- [YOUR ASSIGNMENT]:
The answer should consist solely of the lines from the first one below through the line containing "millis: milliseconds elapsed", copied exactly.

Top of SUPPLIED DATA

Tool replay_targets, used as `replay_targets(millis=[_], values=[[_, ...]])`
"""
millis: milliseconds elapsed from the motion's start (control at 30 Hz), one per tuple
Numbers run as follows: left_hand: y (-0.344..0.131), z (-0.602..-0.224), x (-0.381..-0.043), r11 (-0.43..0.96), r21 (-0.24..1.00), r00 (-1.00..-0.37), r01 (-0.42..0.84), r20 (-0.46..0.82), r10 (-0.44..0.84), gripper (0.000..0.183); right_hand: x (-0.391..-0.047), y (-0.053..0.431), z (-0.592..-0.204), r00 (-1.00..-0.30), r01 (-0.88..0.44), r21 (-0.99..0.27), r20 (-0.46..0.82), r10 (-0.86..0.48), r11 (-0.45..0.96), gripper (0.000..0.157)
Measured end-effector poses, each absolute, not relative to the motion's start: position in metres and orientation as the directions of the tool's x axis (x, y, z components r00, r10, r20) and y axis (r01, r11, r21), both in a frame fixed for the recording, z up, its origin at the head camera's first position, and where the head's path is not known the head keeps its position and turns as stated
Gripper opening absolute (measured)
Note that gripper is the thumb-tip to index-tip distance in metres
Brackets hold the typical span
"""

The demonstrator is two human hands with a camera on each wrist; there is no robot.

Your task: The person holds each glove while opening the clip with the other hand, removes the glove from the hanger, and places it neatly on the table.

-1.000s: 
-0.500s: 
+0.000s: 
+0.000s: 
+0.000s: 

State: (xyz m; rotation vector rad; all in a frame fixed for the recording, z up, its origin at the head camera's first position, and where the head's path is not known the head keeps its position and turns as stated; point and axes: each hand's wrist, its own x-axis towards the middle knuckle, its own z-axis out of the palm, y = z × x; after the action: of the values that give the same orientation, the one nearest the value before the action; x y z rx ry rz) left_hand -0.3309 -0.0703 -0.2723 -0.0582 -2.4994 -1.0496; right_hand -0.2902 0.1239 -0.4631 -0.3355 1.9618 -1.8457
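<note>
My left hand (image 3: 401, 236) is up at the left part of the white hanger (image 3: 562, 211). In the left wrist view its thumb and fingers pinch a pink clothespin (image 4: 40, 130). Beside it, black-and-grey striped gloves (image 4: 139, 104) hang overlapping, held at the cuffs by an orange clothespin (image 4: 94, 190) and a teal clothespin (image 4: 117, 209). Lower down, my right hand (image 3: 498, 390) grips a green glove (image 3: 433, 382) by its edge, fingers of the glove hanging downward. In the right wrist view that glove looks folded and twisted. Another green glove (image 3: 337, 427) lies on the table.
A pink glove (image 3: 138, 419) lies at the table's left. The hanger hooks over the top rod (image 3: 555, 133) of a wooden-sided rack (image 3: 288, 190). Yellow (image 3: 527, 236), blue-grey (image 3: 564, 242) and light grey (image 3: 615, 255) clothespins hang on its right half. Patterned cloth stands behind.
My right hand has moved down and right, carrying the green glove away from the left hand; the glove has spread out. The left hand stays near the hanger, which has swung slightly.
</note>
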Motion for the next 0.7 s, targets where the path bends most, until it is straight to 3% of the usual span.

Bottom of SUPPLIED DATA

- [RESPONSE TO THE EXERCISE]:
Tool replay_targets, used as `replay_targets(millis=[_], values=[[_, ...]])`
"""
millis: milliseconds elapsed from the motion's start (control at 30 Hz), one per tuple

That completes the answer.